* _ACTION ITEM_
Please output, exactly and without pictures, the lines from the opening of the listing below through the line containing "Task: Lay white", both included.

* _SOURCE MATERIAL_

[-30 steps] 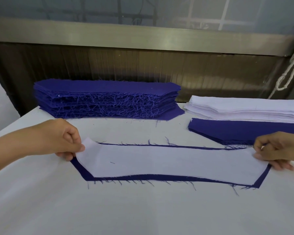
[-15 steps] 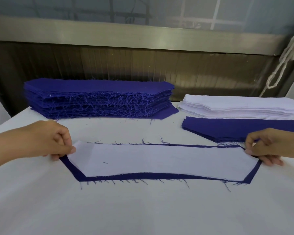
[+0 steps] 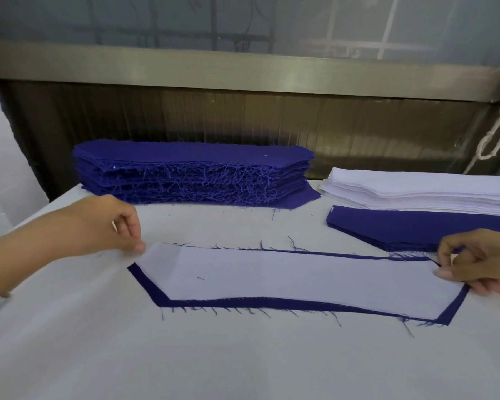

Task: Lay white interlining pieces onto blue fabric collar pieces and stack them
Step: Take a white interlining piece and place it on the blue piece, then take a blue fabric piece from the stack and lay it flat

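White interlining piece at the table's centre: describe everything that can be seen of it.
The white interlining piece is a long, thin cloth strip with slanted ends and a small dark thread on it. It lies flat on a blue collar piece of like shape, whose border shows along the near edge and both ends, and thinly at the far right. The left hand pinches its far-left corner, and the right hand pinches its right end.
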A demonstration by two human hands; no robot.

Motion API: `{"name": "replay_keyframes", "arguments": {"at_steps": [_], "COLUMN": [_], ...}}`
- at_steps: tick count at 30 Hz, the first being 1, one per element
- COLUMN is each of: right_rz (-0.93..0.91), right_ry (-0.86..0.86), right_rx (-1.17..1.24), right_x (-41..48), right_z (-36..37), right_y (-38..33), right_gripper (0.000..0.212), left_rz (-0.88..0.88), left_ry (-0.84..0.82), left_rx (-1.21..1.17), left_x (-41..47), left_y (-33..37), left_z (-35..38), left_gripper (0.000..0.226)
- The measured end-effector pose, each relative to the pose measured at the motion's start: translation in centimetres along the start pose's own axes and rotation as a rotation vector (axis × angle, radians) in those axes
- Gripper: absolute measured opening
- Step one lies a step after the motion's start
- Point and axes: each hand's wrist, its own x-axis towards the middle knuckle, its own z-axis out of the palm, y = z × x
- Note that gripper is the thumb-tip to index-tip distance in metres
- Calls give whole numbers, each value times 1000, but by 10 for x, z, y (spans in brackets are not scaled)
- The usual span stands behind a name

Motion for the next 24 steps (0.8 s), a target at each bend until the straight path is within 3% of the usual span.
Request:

* _OUTPUT OF THE EXERCISE_
[-30 steps] 
[-15 steps] 
[+0 steps] 

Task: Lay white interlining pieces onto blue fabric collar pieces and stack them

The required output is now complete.